SULAWESI,FOKUSJabar.id: Kegiatan tambang yang dilakukan PT Citra Lampia Mandiri (CLM) berhenti. Hal itu berdampak pada perekonomian masyarakat di sekitar lokasi tambang di Kecamatan Malili, Kabupaten Luwu Timur, Provinsi Sulawesi Selatan
.
Kepala Teknik Tambang manajemen PT CLM, Achmad Sobri mengatakan, hal itu terjadi menyusul dugaan pengambilalihan paksa pihak yang mengatasnamakan jajaran manajemen PT CLM yang baru.
Sebelum kegiatan pertambangan terhenti pada tanggal 7 November 2022, pihaknya mengeluarkan biaya (operating cost) sebesar Rp 40 miliar.
BACA JUGA: DPR Sahkan Yudo Margono Jadi Panglima TNI
Angka itu digunakan untuk membayar berbagai kebutuhan barang dan jasa mulai dari kebutuhan logistik (makanan dan minuman), pengadaan komponen (spare part), sewa alat berat dan peralatan tambang lainnya, biaya energi (solar), sewa tempat tinggal karyawan, sewa kendaraan angkutan karyawan, sewa tongkang hingga uang saku untuk siswa-siswi PKL dan mahasiswa magang.
Berbagai kebutuhan barang dan jasa tersebut hampir seluruhnya disediakan oleh perusahaan dan masyarakat lokal di sekitar lokasi pertambangan di Malili.
Sebagian besar (hampir seluruh) biaya operating cost tersebut didistribusikan kepada tiga kontraktor utama yang semuanya merupakan perusahaan lokal.
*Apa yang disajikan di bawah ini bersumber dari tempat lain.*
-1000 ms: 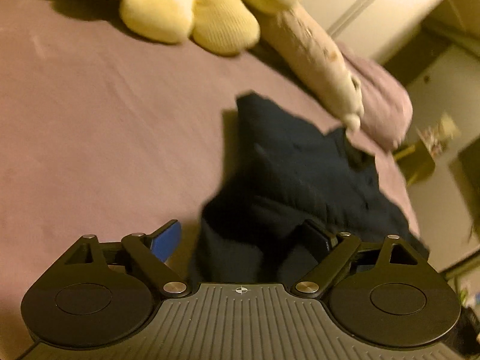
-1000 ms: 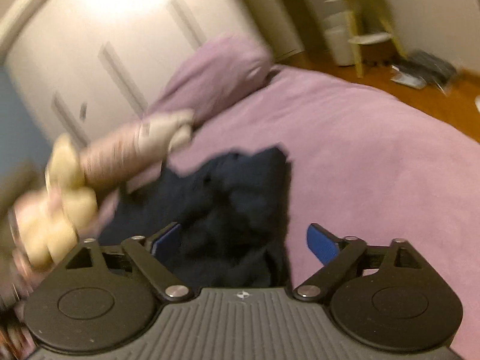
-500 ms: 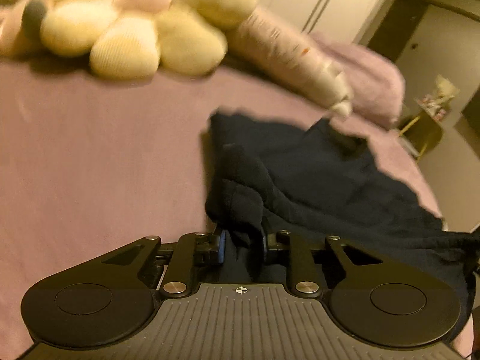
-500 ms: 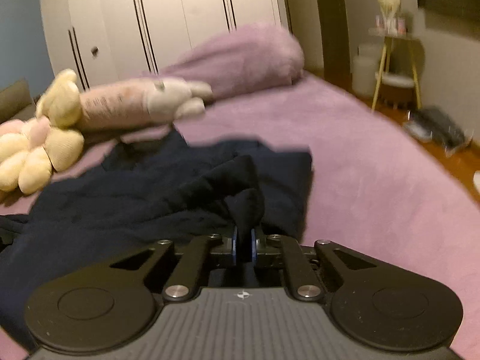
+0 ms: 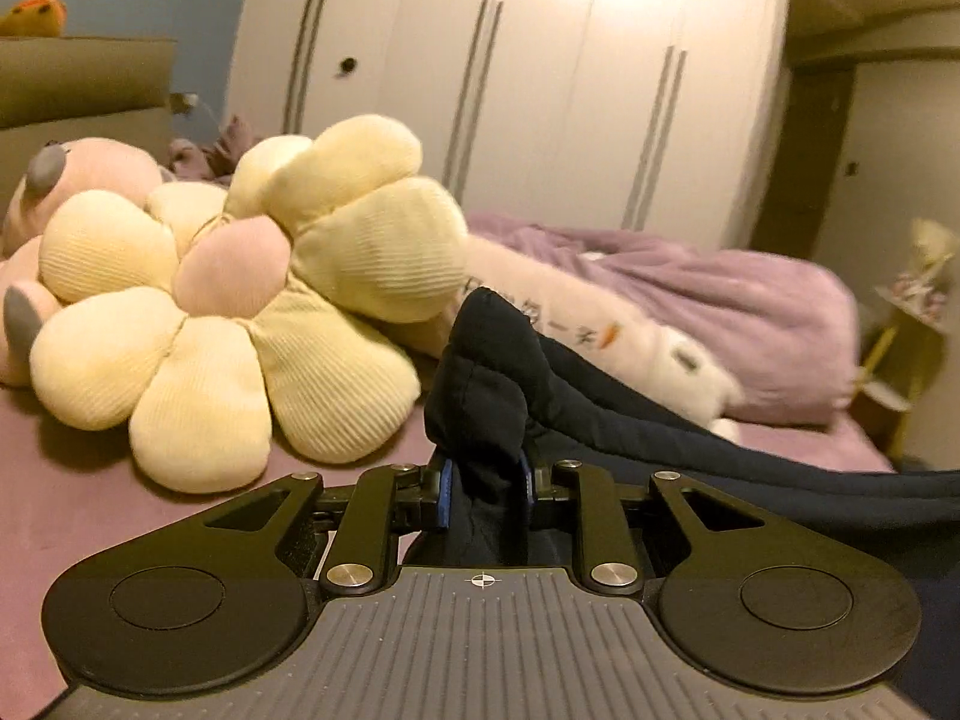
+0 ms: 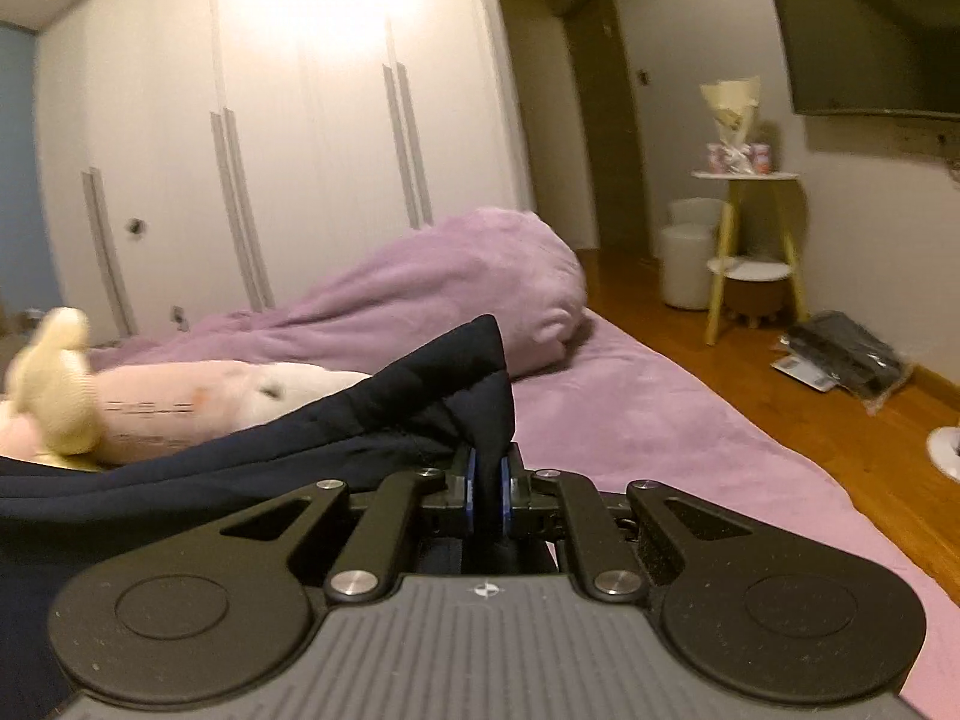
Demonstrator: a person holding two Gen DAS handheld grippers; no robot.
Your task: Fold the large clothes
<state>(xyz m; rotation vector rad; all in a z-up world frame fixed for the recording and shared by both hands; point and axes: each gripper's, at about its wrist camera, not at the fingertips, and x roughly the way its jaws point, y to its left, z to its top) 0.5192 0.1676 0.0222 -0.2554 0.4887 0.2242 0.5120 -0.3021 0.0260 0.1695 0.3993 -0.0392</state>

Ketiga perusahaan kontraktor itu mempekerjakan tenaga kerja lokal yang 99% berasal dari 3-5 desa di Kecamatan Malili.
Jumlah total tenaga kerja di tiga perusahaan kontraktor itu mencapai 900 orang sehingga dengan asumsi masing-masing pekerja memiliki satu istri dan dua anak maka jumlah penduduk Malili yang secara langsung penghidupannya bergantung kepada usaha pertambangan PT CLM mencapai 3.600 orang.
“Kini, perputaran ekonomi yang selama ini dirasakan masyarakat Malili sudah tidak ada lagi,” tegas Sobri.
Pengeluaran biaya operasional bulanan perusahaan sebelum penghentian kegiatan tambang nikel PT CLM di Malili sebagian besar (80%) memang untuk sewa alat dan pengadaan spare part, yaitu sekitar 50% atau Rp 20 miliar untuk membayar sewa alat berat dan alat pertambangan lainnya dan 30% (sekitar Rp 12 miliar) untuk membeli spare part.
Selebihnya untuk pembelian bahan bakar solar (sekitar 1 juta liter per bulan senilai Rp 6,8 miliar), pengadaan logistik makanan/minuman senilai Rp 350 juta per bulan yang bekerjasama dengan BUMDES setempat, sewa tempat tinggal karyawan (khususnya untuk karyawan nonlokal), sewa kendaraan angkutan karyawan CLM dan kontraktor (Rp 750 juta per bulan), dan untuk uang saku siswa PKL dan mahasiswa magang (Rp 20 juta per bulan).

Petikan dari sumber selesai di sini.